Stockpiling Trouble

Posted on 6/29/2011 by Jim Pickerell | Printable Version | Comments (2)

In an article published in the British Journal of Photography (BJP) and entitled “Stockpiling Trouble: How The Stock Industry Ate Itself?” Betsy Reid founding executive director of Stock Artists Alliance (SAA) from 2002 through 2009 lays out some of the reasons that the SAA will be closing its doors at the end of 2011. Many in the industry will want to review this article.

She points out that in the early 2000s as the stock industry matured, competition increased and sales flattened. Distributors launched a host of reactionary tactics in an  effort to continue to grow revenue. They cut royalty rates, expanded sub-distributor relationships and offered substantial discounts to top customers in an effort to keep their business. All these actions effectively re-distributed industry revenues “with less going to the individual photographers and more to a widening web of distributors and aggregators.”

As a result photographers saw a “steady decline in their royalty revenues, commonly experiencing a 30-50 percent drop over the last few years, to as much as a 90 percent drop today.”

The Internet has made it easier for people who want images to take and use what they want without compensating creators. It has also opened the door for amateurs to flood the market with free or nearly free imagery. Picture libraries and professional photographers soon recognized “that they were no longer indispensable for creating and licensing images.”

Reid also point out, “Stock distributors also failed to establish a proper foundation for digital licenses. They often simply tacked electronic use onto printed licenses as an afterthought.” As more transactions moved online, this undervaluation of the imagery continued.

Reid went on to say, “With their [photographer’s] trust in the distributor relationships reduced, and a loss of confidence that investments in image making would be recouped, professional photographers started to drop out [of the stock photo business].”

Today, Betsy Reid works at the Georgia Center for Nonprofits as senior manager of strategic communications and is no longer directly involved in the stock photography business.

Copyright © 2011 Jim Pickerell.
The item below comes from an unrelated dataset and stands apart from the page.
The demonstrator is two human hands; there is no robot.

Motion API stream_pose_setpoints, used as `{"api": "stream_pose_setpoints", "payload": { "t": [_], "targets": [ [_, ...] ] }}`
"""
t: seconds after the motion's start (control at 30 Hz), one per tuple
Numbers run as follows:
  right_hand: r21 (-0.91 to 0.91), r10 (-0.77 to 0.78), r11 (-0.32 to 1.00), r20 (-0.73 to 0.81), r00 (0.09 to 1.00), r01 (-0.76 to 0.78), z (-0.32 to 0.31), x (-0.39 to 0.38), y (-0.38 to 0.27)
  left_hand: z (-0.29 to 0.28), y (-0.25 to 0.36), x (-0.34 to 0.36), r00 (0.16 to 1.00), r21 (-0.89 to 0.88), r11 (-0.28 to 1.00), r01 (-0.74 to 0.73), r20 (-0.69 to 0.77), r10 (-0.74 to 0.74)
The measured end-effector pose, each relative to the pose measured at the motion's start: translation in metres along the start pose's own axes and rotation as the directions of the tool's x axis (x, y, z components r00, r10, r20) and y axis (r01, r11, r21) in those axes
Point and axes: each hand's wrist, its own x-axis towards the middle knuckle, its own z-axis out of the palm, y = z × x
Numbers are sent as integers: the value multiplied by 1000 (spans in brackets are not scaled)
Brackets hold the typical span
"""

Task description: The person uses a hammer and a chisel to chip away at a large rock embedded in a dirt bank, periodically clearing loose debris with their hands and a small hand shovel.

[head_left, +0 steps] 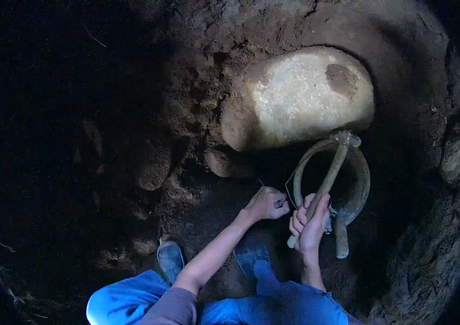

The above article may not be copied, reproduced, excerpted or distributed in any manner without written permission from the author. All requests should be submitted to Selling Stock at 10319 Westlake Drive, Suite 162, Bethesda, MD 20817, phone 301-461-7627, e-mail: wvz@fpcubgbf.pbz

Jim Pickerell is founder of, an online newsletter that publishes daily. He is also available for personal telephone consultations on pricing and other matters related to stock photography. He occasionally acts as an expert witness on matters related to stock photography. For his current curriculum vitae go to:  


  • Ellen Boughn Posted Jun 29, 2011
    Yes all that and more. But dare I mention the big elephant in the room?

    That being more of a big cat than elephant? Copy Cat that is.

    In the era that Ms Reid mentions, many photographers fell over each other recreating 'best sellers." No matter where buyers went they saw the same or very similar images. And since many of those images were easily created by 'amateurs' and available for a hundredth of the price, why wouldn't a buyer spend their big bucks elsewhere than on expensive, easily duplicated rights managed stock?

    Now I see the same event happening in microstock made even easier to find 'best sellers' by their robust search sorts. No wonder buyers seek out flickr photos where they can find truly interesting and unique work, albeit in a load of what elephants produce on the street during a parade.

    Let's hear it for true creativity.

  • Dean Siracusa Posted Jun 29, 2011
    Transtock's saving grace has been the fact that our subject is relatively difficult to photograph well. Plus, each year car companies create completely new models of 30% of their vehicles. And, our advertising and editorial clients are always clamoring for images of these newest vehicles.

    The other nice thing is that the microstock and even the major stock agencies like Getty are afraid of our subject matter because of trademark concerns. But, the trademark owners (the auto manufacturers) are as desperate for positive visibility of their brands any way they can get it. So, as long as you know who to talk to, obtaining a trademark release is quite simple.

    It's for these reasons that Transtock's revenue continues to grow, even in a down economy.